## What you will do
With both ends included, repeat exactly the lines of the entries below from the one containing "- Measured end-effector" down to the one containing "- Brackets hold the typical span", and no others.

## Data for the task
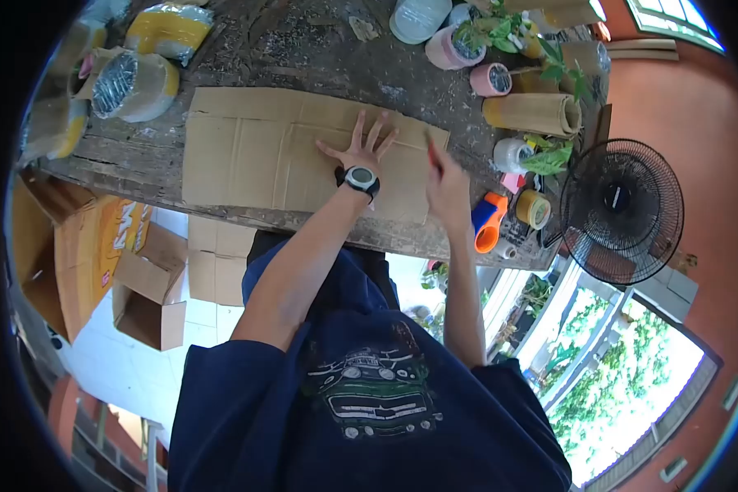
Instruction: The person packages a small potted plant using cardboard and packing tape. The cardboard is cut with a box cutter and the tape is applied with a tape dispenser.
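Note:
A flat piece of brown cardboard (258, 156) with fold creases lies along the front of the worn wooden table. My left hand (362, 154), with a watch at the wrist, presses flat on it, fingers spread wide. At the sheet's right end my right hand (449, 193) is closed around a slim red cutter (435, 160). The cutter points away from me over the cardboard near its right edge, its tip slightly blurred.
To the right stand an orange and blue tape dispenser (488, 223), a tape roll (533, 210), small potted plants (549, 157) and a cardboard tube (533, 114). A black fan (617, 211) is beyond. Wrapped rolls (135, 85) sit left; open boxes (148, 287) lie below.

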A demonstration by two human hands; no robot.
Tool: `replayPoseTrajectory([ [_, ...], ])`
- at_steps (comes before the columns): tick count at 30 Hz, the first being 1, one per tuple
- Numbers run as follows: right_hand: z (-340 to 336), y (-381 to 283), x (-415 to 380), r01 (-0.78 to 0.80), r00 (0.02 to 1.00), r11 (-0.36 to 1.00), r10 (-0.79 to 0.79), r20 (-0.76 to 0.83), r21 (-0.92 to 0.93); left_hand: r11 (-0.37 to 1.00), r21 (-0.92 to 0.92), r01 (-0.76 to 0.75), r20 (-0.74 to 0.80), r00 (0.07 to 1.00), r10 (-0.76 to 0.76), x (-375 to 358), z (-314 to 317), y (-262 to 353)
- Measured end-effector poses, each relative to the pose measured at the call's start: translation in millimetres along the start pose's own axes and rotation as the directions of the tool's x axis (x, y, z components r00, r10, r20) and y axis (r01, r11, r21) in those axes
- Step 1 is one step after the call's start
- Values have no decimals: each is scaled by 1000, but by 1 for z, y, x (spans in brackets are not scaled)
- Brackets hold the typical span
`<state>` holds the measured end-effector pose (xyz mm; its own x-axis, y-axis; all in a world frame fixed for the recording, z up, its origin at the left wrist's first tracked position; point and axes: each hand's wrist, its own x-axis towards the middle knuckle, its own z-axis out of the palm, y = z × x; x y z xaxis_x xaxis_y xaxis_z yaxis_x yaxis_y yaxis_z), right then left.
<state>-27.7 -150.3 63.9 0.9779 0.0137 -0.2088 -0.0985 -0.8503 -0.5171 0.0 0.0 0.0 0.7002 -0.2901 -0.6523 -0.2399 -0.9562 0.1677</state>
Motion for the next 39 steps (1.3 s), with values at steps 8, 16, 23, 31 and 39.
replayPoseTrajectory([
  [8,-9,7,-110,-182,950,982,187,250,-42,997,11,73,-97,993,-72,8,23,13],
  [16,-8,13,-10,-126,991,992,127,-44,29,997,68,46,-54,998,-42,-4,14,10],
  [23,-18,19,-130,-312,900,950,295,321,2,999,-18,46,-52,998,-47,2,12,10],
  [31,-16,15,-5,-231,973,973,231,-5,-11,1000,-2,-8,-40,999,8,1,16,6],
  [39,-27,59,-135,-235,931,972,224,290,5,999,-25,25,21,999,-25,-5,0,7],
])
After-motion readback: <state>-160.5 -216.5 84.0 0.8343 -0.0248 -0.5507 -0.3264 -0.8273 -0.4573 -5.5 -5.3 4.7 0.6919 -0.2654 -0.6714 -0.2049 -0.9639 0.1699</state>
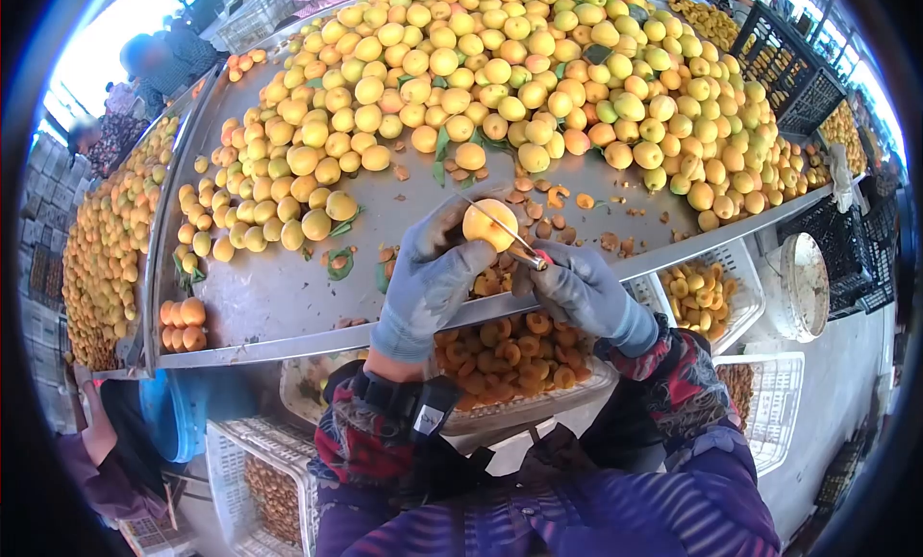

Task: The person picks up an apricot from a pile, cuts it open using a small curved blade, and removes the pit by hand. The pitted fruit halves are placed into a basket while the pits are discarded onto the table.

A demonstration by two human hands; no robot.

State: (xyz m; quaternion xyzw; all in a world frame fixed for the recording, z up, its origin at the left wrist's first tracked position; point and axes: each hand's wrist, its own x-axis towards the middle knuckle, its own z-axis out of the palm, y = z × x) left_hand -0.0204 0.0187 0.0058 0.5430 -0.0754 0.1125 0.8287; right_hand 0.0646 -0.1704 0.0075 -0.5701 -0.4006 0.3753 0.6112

## Expected output
- Measured end-effector poses, each relative to the pose measured at the call's start: translation in millimetres along the start pose's own axes and rotation as the directions of the tool's x axis (x, y, z components r00, r10, r20) and y axis (r01, r11, r21) in those axes
- Step 1 is one step after the call's start
- Values have no decimals: each is scaled by 1000, but by 1 for z, y, x (spans in brackets are not scaled)
- Brackets hold the typical span

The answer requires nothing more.